The Dvorak keyboard is a keyboard layout named after its designer, Dr. August Dvorak. He designed the keyboard as alternative to the standard QWERTY keyboard layout, with the goal of improving typing ergonomics.
Dvorak developed the new keyboard layout after studying common typing patterns. He determined the QWERTY layout, which was designed for telegraph operators and early typewriters, was inefficient. It required awkward motions, didn't use the home row (ASDF) enough, and required many common key patterns to be typed with one hand.
To improve typing efficiency, Dvorak designed his keyboard layout to alternate keystrokes between left and right hands. He also placed the most common letters in the home row.
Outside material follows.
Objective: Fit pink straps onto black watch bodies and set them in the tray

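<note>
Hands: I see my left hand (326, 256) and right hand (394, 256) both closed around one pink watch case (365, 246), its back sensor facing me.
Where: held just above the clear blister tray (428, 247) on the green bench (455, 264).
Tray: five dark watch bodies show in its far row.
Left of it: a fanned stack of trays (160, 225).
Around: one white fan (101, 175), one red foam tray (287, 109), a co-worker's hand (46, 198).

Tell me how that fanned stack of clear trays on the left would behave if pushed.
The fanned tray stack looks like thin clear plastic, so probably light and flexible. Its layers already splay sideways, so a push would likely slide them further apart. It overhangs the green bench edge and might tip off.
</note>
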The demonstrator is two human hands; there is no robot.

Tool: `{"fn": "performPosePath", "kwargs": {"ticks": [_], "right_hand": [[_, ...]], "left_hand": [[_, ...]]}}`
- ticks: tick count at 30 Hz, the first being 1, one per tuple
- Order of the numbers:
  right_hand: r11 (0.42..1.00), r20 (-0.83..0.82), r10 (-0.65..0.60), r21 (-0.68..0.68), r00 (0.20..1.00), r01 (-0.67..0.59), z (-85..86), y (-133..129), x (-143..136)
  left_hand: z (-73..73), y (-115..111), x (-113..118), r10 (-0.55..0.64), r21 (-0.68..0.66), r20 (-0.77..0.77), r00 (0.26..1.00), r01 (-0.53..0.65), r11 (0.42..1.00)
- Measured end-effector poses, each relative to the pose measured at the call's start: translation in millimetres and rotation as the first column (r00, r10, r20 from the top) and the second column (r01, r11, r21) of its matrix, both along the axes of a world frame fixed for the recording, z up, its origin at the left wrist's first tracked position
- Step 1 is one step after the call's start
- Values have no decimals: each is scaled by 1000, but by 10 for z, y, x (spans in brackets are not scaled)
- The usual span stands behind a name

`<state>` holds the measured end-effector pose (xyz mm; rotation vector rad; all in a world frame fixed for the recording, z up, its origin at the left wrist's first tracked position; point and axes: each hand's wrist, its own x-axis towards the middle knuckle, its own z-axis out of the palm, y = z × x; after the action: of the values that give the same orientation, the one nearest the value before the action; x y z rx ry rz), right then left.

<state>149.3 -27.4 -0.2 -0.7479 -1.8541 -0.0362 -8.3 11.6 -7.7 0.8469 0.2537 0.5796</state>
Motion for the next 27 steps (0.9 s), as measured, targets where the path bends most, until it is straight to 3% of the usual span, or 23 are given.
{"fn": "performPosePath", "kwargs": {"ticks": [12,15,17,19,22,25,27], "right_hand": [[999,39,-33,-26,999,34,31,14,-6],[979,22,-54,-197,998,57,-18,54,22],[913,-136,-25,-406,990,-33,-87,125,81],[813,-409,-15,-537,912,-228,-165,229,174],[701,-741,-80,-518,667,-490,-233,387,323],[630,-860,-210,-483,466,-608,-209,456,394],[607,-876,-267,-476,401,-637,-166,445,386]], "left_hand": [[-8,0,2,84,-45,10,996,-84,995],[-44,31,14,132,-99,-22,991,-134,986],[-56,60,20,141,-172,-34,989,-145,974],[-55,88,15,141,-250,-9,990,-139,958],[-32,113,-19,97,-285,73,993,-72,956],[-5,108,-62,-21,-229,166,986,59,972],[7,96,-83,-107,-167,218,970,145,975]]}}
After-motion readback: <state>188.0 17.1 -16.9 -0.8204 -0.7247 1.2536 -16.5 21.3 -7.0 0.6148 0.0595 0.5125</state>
For example, since nearly all words have vowels, the home row on the Dvorak keyboard begins with the letters AOEUI. The vowel keys are placed next to each other since vowels often alternate with consonants.
Dvorak patented his keyboard layout in 1936, claiming layout offered the faster typing speeds, greater accuracy, and less fatigue than the QWERTY keyboard. Despite these benefits, the Dvorak keyboard has never achieved the popularity of the QWERTY layout. Most people still learn to type on a QWERTY keyboard and simply do not want to relearn a new keyboard layout. Therefore, nearly all desktop computers and laptops sold in Western countries come with QWERTY keyboards.
NOTE: The original version of the Dvorak keyboard is also known as the Dvorak Simplified Keyboard (DSK). In 1982, ANSI standardized a slight variation of the Dvorak keyboard layout, called the American Simplified Keyboard (ASK).